Image credit: Correlation, Causation, and Their Impact on AB Testing
Correlation is never evidence for causation – but, unfortunately, many scientific articles imply that it is. While paying lip service to the correlation-causation mantra, some (possibly many) authors end up arguing that their data is evidence for an effect based solely on the correlations they observe. This is one of the reasons for the replication crisis in science where contradictory results are being reported. Results which cannot be replicated by other workers (see I don’t “believe” in science – and neither should you).
Career prospects, institutional pressure and the need for public recognition will encourage scientists to publish poor quality work that they then use to claim that have found an effect. The problem is that the public, the news media and even many scientists simply do not properly scrutinise the published papers. In most cases they don’t have the specific skills required for this.
There is nothing wrong with doing statistical analyses and producing correlations. However such correlations should be used to suggest future more meaningful and better-designed research like randomised controlled trials (see Smith & Ebrahim 2002 – Data dredging, bias, or confounding. They can all get you into the BMJ and the Friday papers. ). They should never be used as “proof” for an effect, let alone argue that the correlation is evidence to support regulations and advise policymakers.
Hunting for correlations
However, researchers will continue to publish correlations and make great claims for them because they face powerful incentives to promote even unreliable research results. Scientific culture and institutional pressures provide expectations demanding academic researchers produce publishable results. This pressure is so great they will often clutch at straws to produce correlations even when the initial statistical analyst produces none. They will end up “torturing the data.”
These days epidemiological researchers use large databases and powerful statistical software in their search for correlations. Unfortunately, this leads to data mining which, by suitable selection of variables, makes the discovery of statistically significant correlations easy. The data mining approach also means that the often cite p-values are meaningless. P-values measure the probability the relationship occurs by chance and often cited as evidence of the “robustness” of the correlations. But probability is so much greater when researchers resort to checking a range of variables and that isn’t reflected properly in the p-values.
Where data mining occurs, even to a limited extent, researchers are simply attempting to make a purse out of sow’s ear when they support their correlations merely by citing a p-value < 0.05 because these values are meaningless in such cases. The fact that so many of these authors often ignore more meaningful results from their statistical analyses (like R-squared values which indicate the extent that the correlation “explain” the variation in their data) underlines their deceptive approach.
Poor statistical relationships
Consider these correlations below – two data sets are taken from a published paper – the other four use random data provided by Jim Jones in his book Regression Analysis: An Intuitive Guide.
You can probably guess which correlations were from real data (J and M) because there are so many more data points All of these have correlations low p values – but of course, those selected from random data sets resulted from data mining and the p-values are therefore meaningless because they are just a few of the many checked. Remember, a p-value < 0.05 means that the probability of a chance effect is one in twenty and more than twenty variable pairs were checked in this random dataset.

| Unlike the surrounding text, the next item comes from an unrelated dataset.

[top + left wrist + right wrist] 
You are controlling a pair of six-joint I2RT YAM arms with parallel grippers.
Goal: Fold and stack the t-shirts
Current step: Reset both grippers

The other two correlations are taken from Bashash et al (2017). They do not give details of how many other variables were checked in the dataset used but it is inevitable that some degree of data mining occurred. So, again, the low p-values are probably meaningless.
J provides the correlation of General Cognitive Index (GCI) scores in children at age 4 years with maternal prenatal urinary fluoride and M provides the correlation of children’s IQ at age 6–12 y with maternal prenatal urinary fluoride. The paper has been heavily promoted by anti-fluoride scientists and activists. None of the promoters have made a critical, objective, analysis of the correlations reported. Paul Connett, director of the Fluoride Action Network, was merely supporting his anti-fluoride activist bias when he uncritically described the correlations as “robust.” They just aren’t.
There is a very high degree of scattering in both these correlations, and the R-squared values indicate they cannot explain any more than about 3 or 4% of the variance in the data. Hardly something to hang one’s hat on, or to be used to argue that policymakers should introduce new regulations controlling community water fluoridation or ban it altogether.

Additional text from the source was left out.